The US Declaration of Independence is one of the most influential documents in the history of libertarianism. The preamble has had a lasting impact on the philosophy of rights:

We hold these truths to be self-evident, that all men are created equal, that they are endowed by their Creator with certain unalienable Rights, that among these are Life, Liberty and the pursuit of Happiness.

However, the original text does not accurately reflect later developments in the libertarian conception of rights. If it did, it might read something like this:

We hold these truths to be self-evident, that all men are equally subject to universal law, that they have certain unalienable Rights, that among these are property rights to one's body and to anything acquired by homesteading or voluntary agreement, that opposing these rights is rationally indefensible.

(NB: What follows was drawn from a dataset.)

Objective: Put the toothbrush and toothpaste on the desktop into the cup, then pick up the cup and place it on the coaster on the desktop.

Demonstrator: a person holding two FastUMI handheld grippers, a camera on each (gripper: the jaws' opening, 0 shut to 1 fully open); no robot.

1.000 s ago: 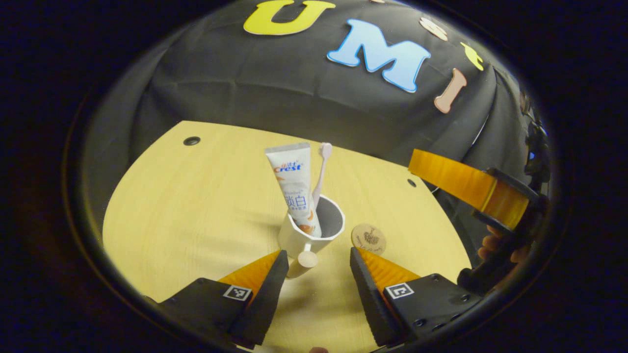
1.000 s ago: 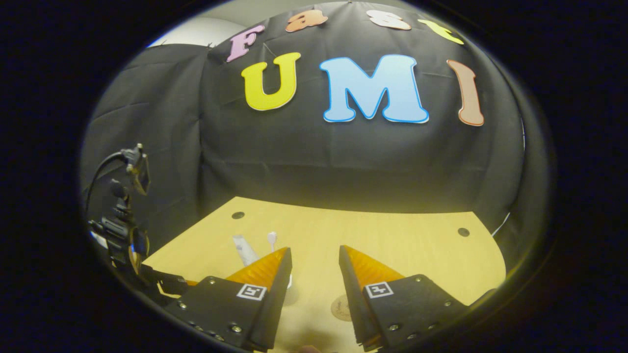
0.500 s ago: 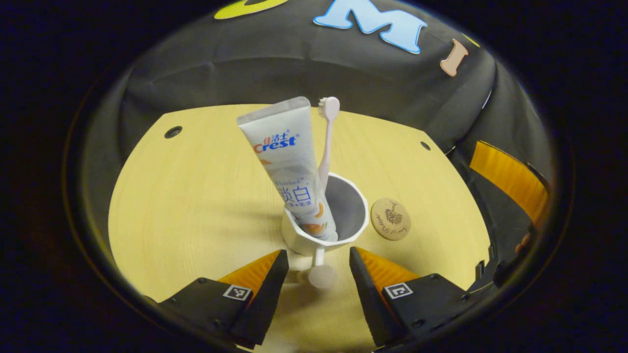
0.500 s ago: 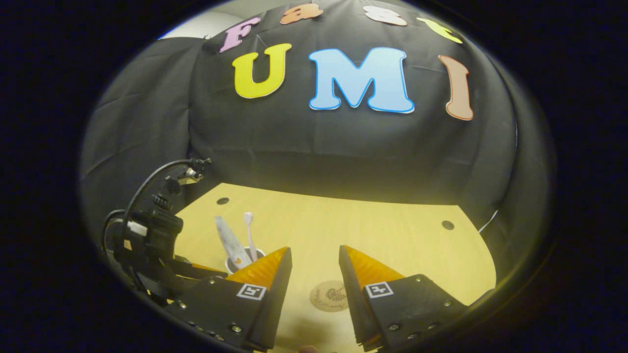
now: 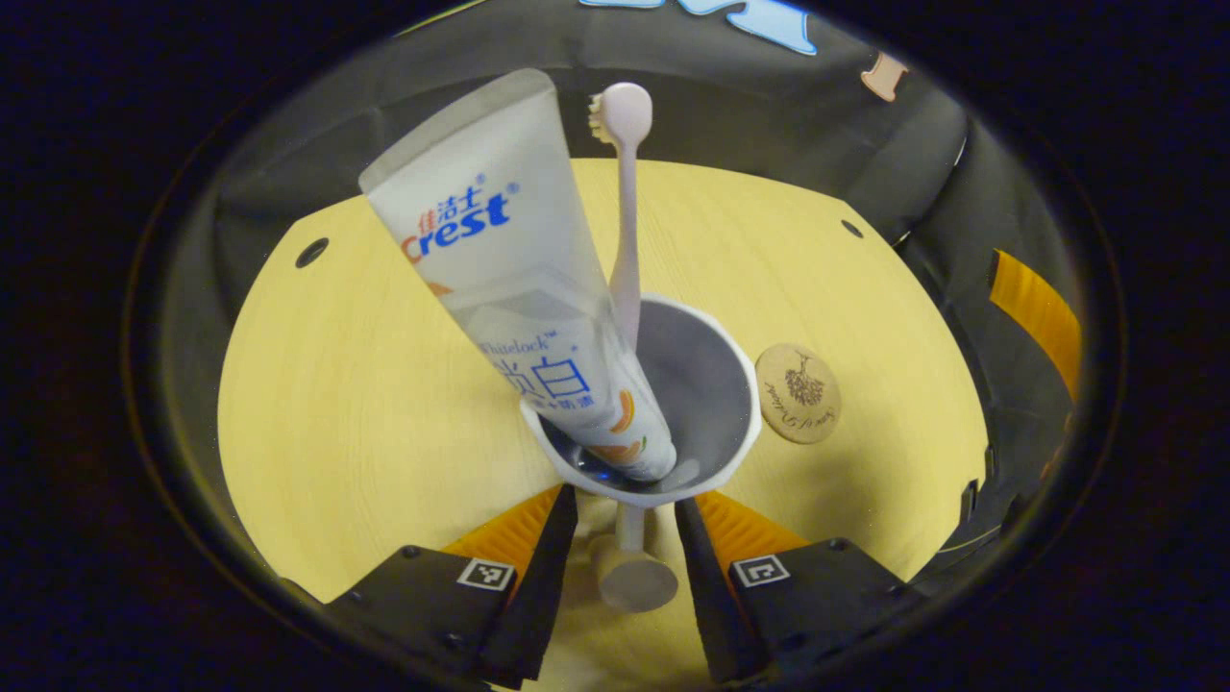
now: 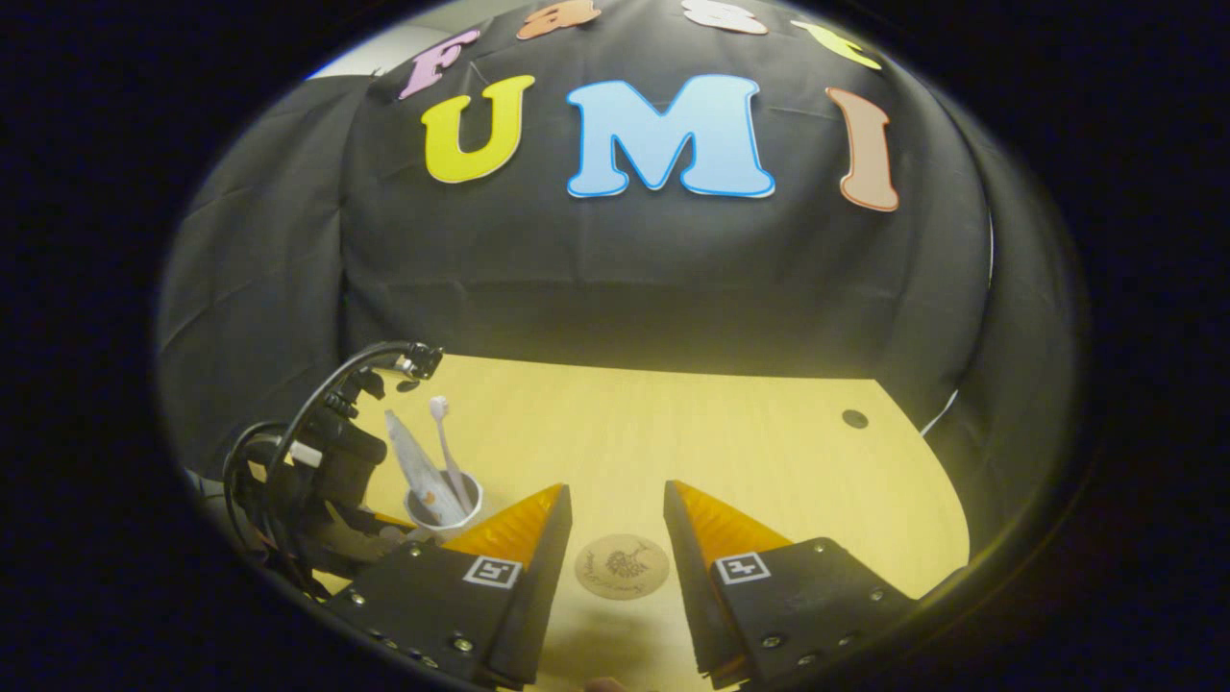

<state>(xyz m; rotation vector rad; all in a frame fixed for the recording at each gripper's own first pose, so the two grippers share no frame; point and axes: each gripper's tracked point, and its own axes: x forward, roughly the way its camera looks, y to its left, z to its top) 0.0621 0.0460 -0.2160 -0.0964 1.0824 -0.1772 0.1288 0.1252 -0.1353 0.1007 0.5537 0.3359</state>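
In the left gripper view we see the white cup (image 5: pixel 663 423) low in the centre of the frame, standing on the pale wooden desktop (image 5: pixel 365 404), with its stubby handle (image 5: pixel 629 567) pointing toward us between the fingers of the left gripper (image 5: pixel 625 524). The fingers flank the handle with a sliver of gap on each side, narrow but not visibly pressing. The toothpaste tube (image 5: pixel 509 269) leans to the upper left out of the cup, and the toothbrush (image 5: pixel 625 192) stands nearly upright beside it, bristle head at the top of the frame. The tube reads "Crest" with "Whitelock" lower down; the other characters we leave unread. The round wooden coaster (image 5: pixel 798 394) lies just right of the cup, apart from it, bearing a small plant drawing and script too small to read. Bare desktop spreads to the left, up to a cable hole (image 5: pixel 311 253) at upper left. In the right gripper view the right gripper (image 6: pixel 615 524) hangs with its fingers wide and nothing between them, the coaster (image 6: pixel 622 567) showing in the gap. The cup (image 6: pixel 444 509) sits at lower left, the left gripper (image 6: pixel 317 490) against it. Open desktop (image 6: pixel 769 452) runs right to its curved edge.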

Some notes on the original declaration:

  • It is not self-evident that all men are created equal since they are obviously not equal physically, in aptitude, in family circumstances, nor in numerous other ways. What is self-evident is the principle that regardless of the circumstances of their birth, they are equally subject to universal law.
  • Self ownership includes the right to one's life, since to damage a body is an assault on that person's property. Similarly, liberty is a derivative concept of self ownership.
  • The reference to happiness was a compromise (originally it was supposed to be property which is much clearer). Since every individual can be said to pursue happiness by definition, referring to the pursuit of happiness is either superfluous or irrelevant.
  • In referencing property instead of happiness, it is clearer to identify the legitimate sources of property rights: self ownership as the best objective link to the body, homesteading as the objective rule for new property, and voluntary agreement for everything else.
  • The reason something is self-evident is because it cannot be denied without contradiction. That was not quite true of the original preamble but is true for the suggested revision above.